Mrs. Dalyell had something like an attaque des nerfs, which was a malady unknown to her. She could not eat anything. In order that the servants might not suppose there was anything irregular in their master’s proceedings, she said nothing before Foggo about her anxiety. She said she was tired, looking over all that weary linen. “And old Janet, that was stranger than ever, and she always was a strange creature. I think I will lie down for a little after lunch. And I almost wish that I had not bidden Fred to bring over the Scrymgeours with him for the afternoon.” If this was said to throw dust in Foggo’s eyes, Mrs. Dalyell might have spared herself the trouble. For Foggo had read his Scotsman that morning, and had heard a murmur of dismay which had come to Yalton by the backstairs, by the kitchen—nobody knew how. “God help the poor woman!” Foggo said, when he retired to his own domain, with more feeling than respect. “She’s full of trouble, but she will not let on, and though she’s in horror of something, it’s not half so bad as what has come to pass.”
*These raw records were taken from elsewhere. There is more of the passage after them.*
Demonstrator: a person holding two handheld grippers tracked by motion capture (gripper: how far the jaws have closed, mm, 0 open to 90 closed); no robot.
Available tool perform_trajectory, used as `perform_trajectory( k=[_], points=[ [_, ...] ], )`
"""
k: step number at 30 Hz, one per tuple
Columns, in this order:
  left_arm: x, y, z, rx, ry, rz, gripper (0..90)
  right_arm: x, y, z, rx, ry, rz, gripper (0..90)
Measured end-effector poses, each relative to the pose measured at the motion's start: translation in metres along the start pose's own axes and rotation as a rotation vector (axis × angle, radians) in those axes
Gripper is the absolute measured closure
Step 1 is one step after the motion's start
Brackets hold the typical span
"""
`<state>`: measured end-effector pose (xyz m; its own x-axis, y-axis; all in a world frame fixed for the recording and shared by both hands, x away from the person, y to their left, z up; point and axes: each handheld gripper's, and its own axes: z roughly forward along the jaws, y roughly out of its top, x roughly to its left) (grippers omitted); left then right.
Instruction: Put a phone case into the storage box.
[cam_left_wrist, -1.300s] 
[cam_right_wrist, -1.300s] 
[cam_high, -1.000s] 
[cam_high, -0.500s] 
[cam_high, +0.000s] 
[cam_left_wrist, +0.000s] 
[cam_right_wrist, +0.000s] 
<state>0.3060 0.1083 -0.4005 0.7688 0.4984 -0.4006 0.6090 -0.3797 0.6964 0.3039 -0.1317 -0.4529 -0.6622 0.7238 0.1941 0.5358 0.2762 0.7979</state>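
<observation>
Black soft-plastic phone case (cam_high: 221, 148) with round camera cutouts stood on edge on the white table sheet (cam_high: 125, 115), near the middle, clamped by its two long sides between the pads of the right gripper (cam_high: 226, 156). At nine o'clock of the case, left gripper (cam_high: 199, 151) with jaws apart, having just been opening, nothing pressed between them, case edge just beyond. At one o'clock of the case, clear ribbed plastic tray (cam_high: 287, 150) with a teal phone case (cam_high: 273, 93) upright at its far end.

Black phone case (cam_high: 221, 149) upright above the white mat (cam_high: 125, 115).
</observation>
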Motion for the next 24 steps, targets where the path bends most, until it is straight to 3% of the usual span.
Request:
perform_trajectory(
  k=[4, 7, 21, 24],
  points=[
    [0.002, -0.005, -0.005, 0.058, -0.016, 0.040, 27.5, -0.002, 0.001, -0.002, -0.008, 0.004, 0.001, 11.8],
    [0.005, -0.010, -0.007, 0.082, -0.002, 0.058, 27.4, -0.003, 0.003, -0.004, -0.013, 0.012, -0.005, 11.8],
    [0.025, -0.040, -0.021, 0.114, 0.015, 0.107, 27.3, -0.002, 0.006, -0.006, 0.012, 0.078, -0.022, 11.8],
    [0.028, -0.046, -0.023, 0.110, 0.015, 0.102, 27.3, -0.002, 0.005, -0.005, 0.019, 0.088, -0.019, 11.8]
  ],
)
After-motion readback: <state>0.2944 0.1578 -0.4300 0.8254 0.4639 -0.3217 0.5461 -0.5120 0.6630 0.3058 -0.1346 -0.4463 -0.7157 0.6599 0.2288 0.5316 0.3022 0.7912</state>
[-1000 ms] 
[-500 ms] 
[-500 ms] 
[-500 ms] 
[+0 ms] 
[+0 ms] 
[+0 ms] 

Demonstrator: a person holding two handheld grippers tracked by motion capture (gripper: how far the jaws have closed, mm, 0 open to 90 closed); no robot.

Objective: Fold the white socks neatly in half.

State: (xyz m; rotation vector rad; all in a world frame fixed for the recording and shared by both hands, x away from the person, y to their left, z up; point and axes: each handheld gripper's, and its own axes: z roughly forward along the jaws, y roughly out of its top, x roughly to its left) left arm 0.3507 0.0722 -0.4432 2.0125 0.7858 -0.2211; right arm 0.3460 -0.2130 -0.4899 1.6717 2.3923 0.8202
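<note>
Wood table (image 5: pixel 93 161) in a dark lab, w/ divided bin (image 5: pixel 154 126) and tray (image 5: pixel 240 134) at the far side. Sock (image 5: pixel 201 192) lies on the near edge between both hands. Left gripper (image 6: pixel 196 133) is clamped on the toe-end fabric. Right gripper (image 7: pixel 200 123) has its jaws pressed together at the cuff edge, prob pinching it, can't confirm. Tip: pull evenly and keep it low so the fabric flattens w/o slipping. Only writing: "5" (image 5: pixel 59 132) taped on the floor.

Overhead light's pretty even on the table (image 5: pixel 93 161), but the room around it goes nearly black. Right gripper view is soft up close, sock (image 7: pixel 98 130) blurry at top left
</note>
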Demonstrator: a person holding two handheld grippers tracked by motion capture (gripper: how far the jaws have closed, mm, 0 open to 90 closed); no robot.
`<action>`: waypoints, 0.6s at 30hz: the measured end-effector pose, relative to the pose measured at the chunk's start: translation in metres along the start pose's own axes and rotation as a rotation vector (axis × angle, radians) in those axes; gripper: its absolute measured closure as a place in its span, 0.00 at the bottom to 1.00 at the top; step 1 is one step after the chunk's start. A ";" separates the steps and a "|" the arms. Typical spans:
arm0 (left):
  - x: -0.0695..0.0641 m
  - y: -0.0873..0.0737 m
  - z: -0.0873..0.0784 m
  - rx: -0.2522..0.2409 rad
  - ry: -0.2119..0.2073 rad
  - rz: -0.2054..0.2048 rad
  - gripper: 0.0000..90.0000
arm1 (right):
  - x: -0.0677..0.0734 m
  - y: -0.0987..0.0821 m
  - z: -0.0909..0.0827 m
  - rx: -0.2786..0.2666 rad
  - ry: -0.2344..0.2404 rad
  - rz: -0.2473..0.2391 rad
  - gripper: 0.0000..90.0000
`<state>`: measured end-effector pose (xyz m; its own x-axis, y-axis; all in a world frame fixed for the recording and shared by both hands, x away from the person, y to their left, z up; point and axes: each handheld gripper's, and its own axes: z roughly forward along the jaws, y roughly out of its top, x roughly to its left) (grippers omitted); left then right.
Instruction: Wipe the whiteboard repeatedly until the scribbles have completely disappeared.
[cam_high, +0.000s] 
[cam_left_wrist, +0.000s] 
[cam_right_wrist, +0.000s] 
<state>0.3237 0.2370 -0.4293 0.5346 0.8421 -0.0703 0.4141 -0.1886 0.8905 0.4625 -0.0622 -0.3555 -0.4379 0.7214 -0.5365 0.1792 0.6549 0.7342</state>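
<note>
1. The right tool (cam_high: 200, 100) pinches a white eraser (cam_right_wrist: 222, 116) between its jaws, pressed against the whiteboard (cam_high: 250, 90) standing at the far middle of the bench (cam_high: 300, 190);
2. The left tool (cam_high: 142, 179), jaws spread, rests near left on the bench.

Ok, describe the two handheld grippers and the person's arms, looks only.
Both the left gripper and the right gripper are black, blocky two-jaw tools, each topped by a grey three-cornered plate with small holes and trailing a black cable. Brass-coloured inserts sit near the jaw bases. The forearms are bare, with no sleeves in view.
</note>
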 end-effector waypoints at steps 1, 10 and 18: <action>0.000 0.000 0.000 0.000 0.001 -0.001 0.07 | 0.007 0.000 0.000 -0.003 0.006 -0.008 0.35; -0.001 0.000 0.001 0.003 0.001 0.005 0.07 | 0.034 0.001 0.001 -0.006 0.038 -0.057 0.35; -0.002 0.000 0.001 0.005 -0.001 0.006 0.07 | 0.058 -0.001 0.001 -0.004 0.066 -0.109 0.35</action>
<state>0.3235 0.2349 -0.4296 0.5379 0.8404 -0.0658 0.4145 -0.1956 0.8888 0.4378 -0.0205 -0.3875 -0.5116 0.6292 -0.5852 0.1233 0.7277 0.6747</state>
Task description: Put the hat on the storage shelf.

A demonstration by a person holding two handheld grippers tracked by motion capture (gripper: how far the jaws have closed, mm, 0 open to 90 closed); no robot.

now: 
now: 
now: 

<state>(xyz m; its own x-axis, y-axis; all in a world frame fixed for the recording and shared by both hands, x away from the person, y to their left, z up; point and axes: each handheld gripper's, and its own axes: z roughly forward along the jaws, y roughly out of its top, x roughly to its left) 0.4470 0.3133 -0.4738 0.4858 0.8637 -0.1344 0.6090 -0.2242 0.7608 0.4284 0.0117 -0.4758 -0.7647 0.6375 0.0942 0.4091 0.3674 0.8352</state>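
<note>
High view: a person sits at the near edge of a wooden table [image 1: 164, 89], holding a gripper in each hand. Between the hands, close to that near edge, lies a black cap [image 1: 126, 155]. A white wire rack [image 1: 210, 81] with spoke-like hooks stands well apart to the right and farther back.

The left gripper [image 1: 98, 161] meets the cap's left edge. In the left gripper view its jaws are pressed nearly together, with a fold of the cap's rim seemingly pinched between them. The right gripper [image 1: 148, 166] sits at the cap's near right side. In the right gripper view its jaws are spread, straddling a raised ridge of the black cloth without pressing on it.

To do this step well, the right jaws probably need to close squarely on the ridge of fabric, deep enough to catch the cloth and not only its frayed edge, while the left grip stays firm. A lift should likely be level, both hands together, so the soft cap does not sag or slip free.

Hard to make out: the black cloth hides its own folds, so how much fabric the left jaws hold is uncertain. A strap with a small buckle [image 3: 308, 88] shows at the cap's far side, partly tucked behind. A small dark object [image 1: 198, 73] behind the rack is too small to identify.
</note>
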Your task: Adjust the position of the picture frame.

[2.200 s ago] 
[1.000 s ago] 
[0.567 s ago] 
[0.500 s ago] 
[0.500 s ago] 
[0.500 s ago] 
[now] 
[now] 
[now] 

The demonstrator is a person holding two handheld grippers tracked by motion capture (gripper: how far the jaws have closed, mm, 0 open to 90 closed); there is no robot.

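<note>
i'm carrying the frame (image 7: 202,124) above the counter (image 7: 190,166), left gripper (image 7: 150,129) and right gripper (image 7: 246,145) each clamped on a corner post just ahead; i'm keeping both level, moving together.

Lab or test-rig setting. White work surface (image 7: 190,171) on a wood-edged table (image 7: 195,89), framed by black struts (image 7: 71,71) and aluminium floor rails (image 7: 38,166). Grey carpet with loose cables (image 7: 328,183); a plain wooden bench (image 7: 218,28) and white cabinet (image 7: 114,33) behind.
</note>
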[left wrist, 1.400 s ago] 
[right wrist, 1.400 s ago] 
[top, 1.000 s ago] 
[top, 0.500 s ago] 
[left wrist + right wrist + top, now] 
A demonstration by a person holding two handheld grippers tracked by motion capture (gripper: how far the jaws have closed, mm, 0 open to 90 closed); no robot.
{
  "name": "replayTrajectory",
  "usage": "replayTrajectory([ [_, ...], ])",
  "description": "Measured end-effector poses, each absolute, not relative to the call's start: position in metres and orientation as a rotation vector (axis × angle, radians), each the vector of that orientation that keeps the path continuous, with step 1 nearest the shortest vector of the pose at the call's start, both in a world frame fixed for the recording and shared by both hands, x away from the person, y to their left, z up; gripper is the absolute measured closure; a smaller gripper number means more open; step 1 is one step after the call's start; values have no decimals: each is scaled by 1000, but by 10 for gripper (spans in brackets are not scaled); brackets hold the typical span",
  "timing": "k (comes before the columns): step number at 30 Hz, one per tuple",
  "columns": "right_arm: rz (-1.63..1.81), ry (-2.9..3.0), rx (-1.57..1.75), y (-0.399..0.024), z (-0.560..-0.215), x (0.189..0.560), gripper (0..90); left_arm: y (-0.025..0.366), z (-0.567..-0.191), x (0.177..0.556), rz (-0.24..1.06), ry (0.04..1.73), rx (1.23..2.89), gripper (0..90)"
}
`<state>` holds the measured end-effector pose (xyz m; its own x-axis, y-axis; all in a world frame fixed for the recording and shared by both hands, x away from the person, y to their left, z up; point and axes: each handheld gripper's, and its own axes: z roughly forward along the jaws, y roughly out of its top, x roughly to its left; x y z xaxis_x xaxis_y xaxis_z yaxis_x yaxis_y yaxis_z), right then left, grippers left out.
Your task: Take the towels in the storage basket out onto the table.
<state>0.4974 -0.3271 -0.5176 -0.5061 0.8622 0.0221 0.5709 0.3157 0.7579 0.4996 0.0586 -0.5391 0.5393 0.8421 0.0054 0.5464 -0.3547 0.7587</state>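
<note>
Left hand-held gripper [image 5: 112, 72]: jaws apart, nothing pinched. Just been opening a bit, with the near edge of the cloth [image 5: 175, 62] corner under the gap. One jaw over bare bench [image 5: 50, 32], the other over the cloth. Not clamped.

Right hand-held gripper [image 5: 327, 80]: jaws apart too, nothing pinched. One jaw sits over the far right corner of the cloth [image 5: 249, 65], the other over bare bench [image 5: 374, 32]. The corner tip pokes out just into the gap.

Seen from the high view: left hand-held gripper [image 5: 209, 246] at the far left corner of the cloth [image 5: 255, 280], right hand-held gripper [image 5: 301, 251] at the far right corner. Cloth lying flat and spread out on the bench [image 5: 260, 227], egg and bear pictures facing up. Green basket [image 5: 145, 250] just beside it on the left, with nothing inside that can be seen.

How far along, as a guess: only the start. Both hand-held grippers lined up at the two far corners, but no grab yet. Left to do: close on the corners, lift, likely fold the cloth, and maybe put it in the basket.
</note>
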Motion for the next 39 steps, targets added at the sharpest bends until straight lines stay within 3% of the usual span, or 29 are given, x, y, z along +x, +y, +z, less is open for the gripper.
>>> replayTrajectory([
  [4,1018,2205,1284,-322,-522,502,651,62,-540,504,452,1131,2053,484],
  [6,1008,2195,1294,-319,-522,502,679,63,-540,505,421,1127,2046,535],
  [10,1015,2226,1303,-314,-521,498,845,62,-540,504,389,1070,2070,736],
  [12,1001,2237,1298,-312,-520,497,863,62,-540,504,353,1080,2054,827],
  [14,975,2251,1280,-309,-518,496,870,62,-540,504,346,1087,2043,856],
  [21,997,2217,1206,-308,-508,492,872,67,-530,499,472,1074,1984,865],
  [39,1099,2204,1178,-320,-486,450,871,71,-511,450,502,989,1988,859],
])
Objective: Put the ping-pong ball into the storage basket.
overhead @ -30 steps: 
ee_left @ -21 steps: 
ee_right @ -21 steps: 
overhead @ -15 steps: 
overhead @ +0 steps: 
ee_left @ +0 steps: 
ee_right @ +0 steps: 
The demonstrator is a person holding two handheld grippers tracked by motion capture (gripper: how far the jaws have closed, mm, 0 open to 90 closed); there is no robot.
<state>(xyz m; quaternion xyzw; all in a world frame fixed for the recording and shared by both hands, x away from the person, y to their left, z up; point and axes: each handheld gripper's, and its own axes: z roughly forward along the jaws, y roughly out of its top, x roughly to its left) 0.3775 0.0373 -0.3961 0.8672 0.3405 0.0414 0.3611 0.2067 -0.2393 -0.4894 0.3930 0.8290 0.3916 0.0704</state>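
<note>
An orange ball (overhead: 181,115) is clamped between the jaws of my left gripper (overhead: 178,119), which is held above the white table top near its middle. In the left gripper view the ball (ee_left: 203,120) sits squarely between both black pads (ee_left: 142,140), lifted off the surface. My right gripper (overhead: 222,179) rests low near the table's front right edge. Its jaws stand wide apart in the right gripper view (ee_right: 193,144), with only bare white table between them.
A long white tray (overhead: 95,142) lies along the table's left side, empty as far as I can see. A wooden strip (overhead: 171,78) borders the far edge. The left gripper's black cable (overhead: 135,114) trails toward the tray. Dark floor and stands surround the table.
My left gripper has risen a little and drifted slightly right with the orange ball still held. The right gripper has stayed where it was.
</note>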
“If that story’s true,” said the cook, who was too much disturbed and too anxious to hear everything to take any trouble about her own work, which the kitchen-maid was accomplishing sadly while her principal talked and cried over the dreadful rumour which had swept hither on the wings of the wind. “Oh, it’s true enough,” said Foggo, whose disposition was dismal—“and there’s little dinner will be wanted here this night, for sooner or later they must hear. It was more than I could well bear to hear them talking of the big tea on the terrace and who was coming. I hope the Scrymgeour people will not be so mad as to let their young ones come: and nobody else will come, for it’s well known over the country by this time, though she doesn’t know.”

“Oh, my poor bonnie lady,” said the cook weeping—“and the kind maister, that had a pleasant word for everybody.”

“Not so pleasant a word for them that crossed him,” said Foggo. “Not that I would say a word against him, and him a drowned man.”

Early in the afternoon Fred came home. It was a house that stood always with open doors and windows, so that there was no need to open to any familiar comer; but Foggo was in the hall, chiefly because he too was excited and eager to have the first of any news that might arrive, when the youth with his light step came in. His eager question, “Is my father at home?” made the grave butler more solemn than ever.

“No, sir, the master has not been back since he left the house yesterday morning,” said Foggo.

But though his looks were so significant, that the very dogs saw that something was the matter, Fred neither gave nor communicated any news. He rushed upstairs three steps at a time, and burst into the drawing-room, where his mother was sitting. She had tried to lie down, as she had said, but Mrs. Dalyell could not rest: her nerves would not be stilled, and her thoughts grew so many that they buzzed in her ears, and seemed to suffocate her in her throat. She was sitting at the window which commanded the gate, so that she might see who appeared, ever watching for that telegraph boy, who in a moment might set all right.

“You have come back early, Fred,” she said. “And have you come alone?”

“Mother, what’s this I hear, that my father has never come home?”

“Who has told you such a thing? Your father has many affairs in his hands; he’s often been called away in a hurry.”